> EXERCISE INSTRUCTIONS: Within the data below, find the string "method" and return each line where it occurs.

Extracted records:
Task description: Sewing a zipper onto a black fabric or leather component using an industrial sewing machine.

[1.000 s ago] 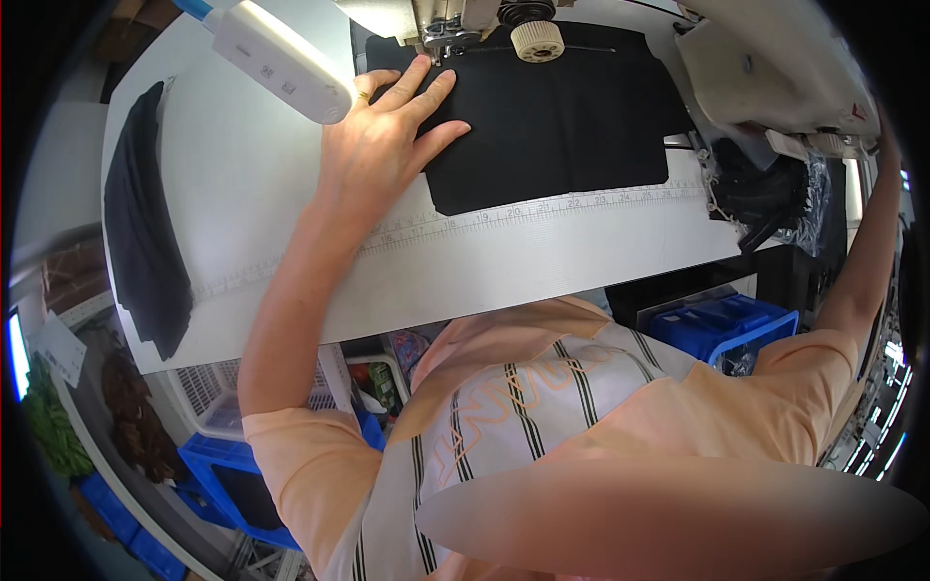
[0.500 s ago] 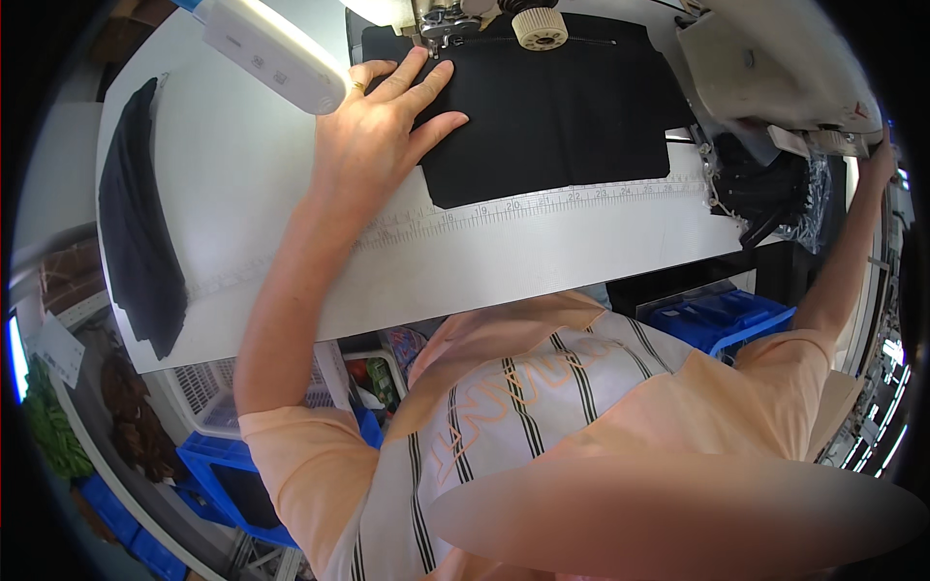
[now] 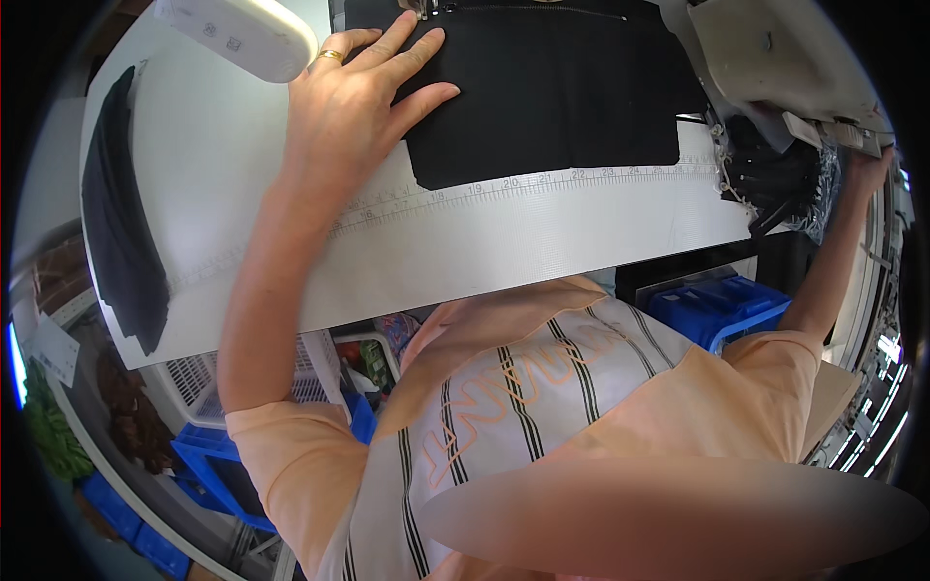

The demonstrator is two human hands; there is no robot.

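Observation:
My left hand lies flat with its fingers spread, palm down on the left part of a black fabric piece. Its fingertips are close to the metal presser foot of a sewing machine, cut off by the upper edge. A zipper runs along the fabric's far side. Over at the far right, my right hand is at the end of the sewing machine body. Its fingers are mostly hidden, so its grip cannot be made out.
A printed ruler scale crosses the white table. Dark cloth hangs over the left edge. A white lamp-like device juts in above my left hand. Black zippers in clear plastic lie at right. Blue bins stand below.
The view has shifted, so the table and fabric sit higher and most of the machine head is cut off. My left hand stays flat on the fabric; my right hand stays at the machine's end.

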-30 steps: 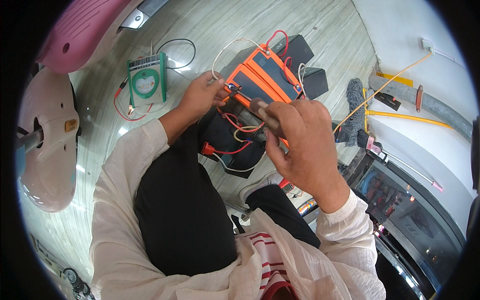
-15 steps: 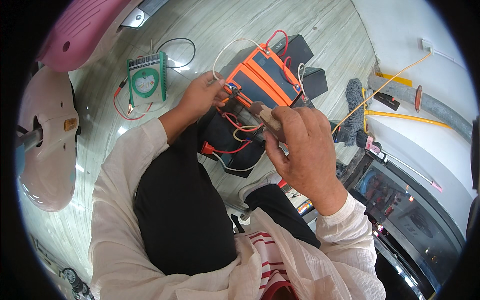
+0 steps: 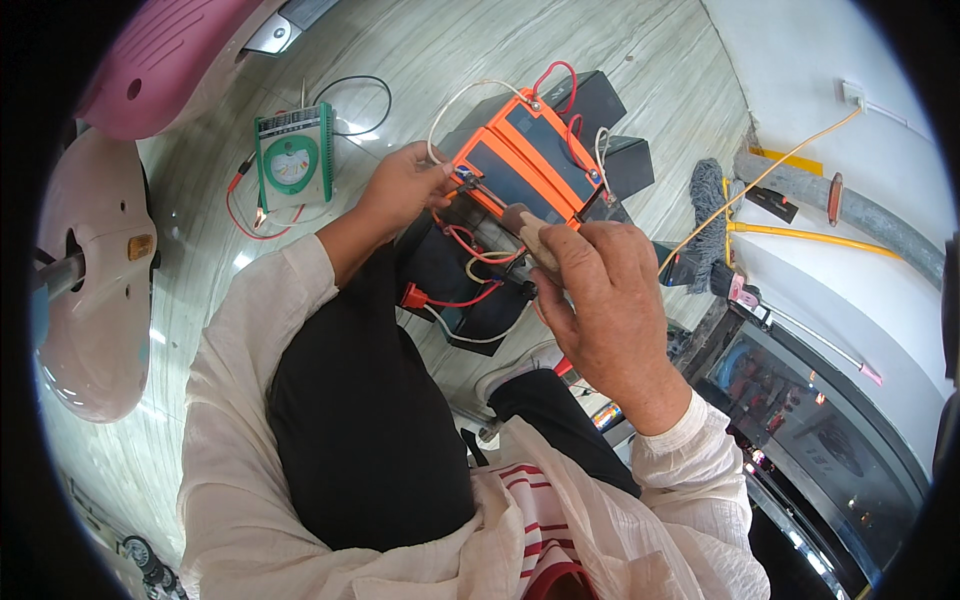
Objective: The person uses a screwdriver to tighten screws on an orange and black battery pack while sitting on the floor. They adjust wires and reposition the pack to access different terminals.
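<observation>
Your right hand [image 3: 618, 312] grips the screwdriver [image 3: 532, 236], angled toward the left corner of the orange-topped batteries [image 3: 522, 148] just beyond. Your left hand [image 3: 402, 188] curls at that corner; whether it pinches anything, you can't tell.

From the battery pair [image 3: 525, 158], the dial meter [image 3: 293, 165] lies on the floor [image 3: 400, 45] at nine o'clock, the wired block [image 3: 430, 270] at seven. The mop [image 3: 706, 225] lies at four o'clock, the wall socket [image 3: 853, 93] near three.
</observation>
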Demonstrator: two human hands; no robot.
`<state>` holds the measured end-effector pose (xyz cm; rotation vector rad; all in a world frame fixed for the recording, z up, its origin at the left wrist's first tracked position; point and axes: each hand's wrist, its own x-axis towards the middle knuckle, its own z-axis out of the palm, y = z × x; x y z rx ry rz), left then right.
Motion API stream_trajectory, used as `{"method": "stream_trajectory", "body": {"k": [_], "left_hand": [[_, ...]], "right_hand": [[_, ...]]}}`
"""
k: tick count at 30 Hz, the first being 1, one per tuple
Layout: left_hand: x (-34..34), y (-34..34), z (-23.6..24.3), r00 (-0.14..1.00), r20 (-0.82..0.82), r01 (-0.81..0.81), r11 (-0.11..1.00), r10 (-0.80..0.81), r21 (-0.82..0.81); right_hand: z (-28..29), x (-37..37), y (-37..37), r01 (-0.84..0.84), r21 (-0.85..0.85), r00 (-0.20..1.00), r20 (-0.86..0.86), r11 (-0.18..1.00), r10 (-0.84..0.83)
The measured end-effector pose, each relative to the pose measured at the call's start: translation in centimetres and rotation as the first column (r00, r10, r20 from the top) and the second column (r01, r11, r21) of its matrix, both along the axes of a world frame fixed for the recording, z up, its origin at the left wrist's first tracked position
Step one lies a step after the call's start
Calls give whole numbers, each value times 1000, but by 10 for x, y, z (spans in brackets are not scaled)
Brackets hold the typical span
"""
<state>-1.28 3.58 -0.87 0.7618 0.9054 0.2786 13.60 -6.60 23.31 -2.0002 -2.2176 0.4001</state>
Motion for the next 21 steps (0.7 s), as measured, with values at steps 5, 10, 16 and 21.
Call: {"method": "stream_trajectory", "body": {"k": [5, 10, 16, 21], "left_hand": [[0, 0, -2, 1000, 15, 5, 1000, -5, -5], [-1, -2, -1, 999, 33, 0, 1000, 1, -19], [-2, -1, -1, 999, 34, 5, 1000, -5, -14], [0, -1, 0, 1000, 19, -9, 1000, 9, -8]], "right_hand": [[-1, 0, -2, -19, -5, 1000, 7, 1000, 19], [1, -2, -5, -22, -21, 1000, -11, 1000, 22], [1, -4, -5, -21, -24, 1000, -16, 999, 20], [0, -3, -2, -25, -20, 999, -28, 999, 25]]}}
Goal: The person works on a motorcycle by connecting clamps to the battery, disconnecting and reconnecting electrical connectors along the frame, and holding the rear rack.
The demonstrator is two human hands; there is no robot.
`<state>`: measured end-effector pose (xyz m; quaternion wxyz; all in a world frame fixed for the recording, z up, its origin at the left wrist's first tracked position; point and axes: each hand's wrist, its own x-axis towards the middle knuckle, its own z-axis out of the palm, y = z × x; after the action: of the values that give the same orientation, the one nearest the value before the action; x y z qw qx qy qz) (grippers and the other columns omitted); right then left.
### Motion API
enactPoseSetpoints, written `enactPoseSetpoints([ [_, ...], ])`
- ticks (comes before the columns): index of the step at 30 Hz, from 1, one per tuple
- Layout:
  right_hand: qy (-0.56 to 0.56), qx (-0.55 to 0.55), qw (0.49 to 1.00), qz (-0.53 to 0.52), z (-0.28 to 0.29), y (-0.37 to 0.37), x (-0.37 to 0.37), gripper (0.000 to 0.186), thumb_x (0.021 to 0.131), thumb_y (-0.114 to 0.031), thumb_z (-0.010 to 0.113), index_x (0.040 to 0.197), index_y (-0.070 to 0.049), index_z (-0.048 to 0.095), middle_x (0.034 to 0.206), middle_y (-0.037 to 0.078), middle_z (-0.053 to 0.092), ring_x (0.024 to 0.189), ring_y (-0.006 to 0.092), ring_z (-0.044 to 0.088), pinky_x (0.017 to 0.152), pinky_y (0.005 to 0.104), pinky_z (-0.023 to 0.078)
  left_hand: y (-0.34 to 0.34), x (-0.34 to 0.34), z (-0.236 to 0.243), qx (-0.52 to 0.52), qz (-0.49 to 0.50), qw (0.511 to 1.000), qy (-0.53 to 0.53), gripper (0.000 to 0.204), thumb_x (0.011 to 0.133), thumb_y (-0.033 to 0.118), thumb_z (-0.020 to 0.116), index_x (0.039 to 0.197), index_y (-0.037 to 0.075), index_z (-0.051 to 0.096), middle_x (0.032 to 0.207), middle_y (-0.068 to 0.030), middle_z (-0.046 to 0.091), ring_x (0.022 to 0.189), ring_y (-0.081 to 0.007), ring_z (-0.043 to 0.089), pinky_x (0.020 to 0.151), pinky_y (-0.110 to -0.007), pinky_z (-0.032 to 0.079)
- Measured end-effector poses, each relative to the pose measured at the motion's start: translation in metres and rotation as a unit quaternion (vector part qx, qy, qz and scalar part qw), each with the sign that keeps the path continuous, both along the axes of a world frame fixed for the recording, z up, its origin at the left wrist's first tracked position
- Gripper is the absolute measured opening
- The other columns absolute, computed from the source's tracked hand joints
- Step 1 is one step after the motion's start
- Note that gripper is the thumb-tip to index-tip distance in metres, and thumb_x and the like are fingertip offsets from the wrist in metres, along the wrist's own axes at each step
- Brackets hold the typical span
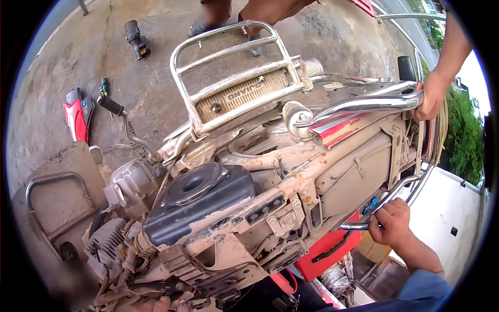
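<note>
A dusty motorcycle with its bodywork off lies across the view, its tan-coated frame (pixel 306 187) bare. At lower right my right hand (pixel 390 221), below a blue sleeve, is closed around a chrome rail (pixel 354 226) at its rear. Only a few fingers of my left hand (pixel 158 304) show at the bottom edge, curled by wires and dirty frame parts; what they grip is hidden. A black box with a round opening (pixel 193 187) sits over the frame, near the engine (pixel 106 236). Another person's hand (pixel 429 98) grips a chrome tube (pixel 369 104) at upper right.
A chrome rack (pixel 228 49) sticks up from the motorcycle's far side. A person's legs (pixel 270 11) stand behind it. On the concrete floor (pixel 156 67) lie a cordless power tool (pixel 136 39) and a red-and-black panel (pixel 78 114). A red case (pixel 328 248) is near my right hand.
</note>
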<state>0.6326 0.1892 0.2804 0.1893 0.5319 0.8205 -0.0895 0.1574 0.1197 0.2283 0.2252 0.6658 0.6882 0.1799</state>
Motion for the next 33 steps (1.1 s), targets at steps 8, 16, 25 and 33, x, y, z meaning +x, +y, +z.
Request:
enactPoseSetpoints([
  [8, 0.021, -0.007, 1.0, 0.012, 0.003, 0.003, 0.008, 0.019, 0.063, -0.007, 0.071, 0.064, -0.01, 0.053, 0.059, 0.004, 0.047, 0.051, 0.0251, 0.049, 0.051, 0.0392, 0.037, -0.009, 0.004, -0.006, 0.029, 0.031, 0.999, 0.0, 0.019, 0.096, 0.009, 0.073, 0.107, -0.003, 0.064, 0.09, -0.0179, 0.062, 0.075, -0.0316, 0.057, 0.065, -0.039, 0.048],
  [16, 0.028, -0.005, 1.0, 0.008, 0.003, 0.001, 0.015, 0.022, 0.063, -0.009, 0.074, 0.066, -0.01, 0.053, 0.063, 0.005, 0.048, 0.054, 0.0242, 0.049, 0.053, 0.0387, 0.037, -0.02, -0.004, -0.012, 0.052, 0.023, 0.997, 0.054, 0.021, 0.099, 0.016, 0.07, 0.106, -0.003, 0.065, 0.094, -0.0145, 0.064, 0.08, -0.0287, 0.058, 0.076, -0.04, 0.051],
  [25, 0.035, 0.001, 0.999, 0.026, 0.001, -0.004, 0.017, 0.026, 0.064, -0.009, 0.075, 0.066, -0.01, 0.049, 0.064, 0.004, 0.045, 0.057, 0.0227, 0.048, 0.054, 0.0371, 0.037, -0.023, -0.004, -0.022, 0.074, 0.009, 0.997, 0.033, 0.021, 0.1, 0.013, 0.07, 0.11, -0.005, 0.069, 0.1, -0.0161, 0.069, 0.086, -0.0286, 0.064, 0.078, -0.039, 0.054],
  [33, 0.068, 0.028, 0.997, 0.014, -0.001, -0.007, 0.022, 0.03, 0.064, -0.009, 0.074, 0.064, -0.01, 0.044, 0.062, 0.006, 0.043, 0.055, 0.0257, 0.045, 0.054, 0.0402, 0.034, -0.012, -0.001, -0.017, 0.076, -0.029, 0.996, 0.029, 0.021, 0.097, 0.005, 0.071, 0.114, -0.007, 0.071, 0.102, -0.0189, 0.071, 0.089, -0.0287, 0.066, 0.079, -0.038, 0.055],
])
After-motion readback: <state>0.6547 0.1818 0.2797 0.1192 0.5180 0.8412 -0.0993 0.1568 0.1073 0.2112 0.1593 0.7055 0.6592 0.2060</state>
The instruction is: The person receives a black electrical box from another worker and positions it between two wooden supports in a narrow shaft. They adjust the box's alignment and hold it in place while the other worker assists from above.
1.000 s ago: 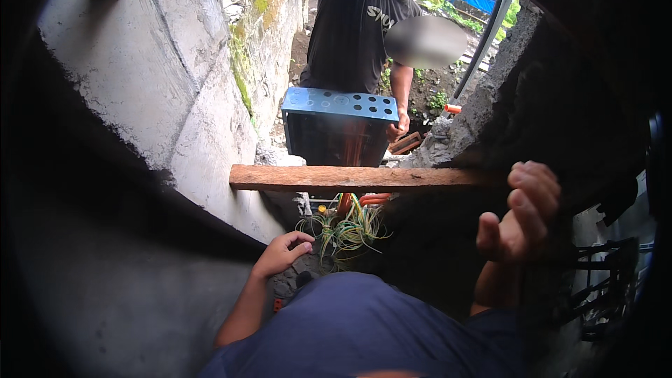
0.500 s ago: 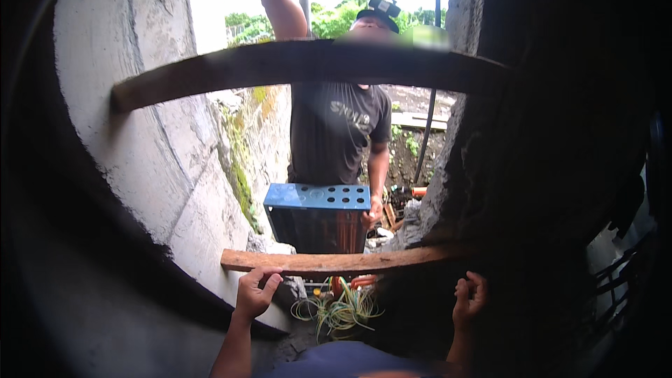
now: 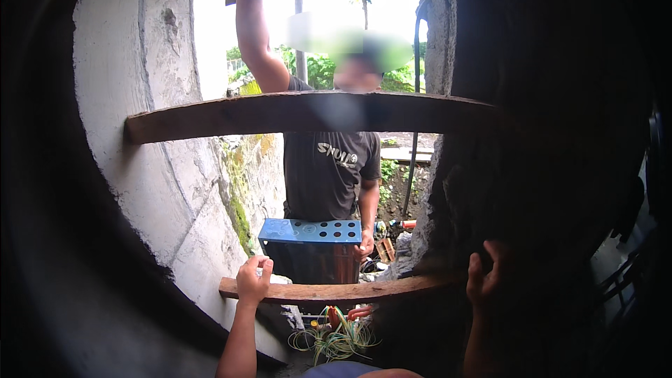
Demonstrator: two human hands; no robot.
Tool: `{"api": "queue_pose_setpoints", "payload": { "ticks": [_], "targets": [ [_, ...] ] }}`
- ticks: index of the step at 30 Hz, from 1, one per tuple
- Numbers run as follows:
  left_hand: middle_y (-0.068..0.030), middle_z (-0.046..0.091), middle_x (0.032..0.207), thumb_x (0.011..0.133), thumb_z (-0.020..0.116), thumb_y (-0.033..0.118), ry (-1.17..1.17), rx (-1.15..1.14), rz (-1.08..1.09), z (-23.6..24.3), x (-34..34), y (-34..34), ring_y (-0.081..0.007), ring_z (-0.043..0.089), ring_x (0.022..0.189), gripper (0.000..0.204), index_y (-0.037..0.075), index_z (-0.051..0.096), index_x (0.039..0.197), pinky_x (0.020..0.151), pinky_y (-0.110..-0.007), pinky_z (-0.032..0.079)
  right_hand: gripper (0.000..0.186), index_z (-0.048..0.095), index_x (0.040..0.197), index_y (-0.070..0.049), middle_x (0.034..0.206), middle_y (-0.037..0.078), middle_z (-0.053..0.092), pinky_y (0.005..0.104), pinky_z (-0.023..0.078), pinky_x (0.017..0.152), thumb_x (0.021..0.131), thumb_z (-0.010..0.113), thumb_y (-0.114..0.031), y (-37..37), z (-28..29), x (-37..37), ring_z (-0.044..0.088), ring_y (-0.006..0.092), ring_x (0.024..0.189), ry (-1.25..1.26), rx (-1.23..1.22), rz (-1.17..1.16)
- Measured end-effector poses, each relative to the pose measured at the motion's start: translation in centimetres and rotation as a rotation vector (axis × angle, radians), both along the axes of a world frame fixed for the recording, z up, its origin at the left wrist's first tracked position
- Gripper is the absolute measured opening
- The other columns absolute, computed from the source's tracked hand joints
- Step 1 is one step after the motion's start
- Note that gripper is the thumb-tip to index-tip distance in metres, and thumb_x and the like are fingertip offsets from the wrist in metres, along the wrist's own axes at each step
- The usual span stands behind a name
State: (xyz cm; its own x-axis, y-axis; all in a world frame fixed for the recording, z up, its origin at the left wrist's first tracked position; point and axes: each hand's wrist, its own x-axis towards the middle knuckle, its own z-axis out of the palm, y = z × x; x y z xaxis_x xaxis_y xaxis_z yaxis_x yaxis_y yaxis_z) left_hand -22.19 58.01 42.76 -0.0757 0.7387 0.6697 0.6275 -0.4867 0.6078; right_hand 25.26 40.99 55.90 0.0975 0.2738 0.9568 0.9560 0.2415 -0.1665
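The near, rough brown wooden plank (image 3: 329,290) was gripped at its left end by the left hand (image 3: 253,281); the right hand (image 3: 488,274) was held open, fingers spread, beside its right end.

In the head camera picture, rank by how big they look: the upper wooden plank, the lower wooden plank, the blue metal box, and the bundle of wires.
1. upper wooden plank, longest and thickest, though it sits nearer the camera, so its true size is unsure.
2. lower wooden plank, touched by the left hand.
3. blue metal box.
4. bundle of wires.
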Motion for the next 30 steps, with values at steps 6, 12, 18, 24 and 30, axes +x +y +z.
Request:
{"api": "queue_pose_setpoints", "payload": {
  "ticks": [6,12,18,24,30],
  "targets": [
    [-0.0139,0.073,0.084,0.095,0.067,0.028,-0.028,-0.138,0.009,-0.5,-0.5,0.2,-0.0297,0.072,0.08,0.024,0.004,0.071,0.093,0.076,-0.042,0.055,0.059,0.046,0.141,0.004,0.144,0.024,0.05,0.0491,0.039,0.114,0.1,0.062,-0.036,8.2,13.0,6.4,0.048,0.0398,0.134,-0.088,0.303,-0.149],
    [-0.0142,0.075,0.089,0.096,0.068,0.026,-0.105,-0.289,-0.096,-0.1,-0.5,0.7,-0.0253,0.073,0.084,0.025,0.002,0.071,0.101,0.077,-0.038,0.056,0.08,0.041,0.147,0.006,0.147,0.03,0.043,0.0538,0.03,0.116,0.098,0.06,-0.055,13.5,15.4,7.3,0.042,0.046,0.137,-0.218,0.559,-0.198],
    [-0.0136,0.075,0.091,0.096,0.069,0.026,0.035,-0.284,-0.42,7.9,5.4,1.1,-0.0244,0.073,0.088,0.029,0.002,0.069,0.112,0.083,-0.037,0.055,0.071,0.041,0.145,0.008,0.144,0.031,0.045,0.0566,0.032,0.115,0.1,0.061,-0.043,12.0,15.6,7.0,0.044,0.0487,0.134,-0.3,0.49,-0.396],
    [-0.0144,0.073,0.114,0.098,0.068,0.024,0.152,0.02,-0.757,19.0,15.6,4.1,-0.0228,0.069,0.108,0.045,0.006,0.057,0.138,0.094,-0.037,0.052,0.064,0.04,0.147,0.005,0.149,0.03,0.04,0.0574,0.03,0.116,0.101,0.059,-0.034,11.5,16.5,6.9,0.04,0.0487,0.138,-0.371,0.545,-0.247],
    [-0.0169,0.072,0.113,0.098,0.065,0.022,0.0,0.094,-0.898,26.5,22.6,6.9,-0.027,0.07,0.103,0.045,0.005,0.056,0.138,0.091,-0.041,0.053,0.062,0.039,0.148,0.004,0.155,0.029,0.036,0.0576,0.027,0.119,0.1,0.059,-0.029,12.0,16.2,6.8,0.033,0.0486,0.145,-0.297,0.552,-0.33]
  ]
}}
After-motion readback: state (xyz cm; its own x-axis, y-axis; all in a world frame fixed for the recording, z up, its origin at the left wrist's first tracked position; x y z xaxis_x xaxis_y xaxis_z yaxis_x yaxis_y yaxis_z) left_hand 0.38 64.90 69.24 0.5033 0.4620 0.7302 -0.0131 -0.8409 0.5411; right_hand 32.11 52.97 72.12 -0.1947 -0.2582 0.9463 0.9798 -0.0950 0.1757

> ANSWER TO THIS TASK:
Motion API stream_trajectory, used as `{"method": "stream_trajectory", "body": {"k": [_], "left_hand": [[_, ...]], "right_hand": [[_, ...]]}}`
Call: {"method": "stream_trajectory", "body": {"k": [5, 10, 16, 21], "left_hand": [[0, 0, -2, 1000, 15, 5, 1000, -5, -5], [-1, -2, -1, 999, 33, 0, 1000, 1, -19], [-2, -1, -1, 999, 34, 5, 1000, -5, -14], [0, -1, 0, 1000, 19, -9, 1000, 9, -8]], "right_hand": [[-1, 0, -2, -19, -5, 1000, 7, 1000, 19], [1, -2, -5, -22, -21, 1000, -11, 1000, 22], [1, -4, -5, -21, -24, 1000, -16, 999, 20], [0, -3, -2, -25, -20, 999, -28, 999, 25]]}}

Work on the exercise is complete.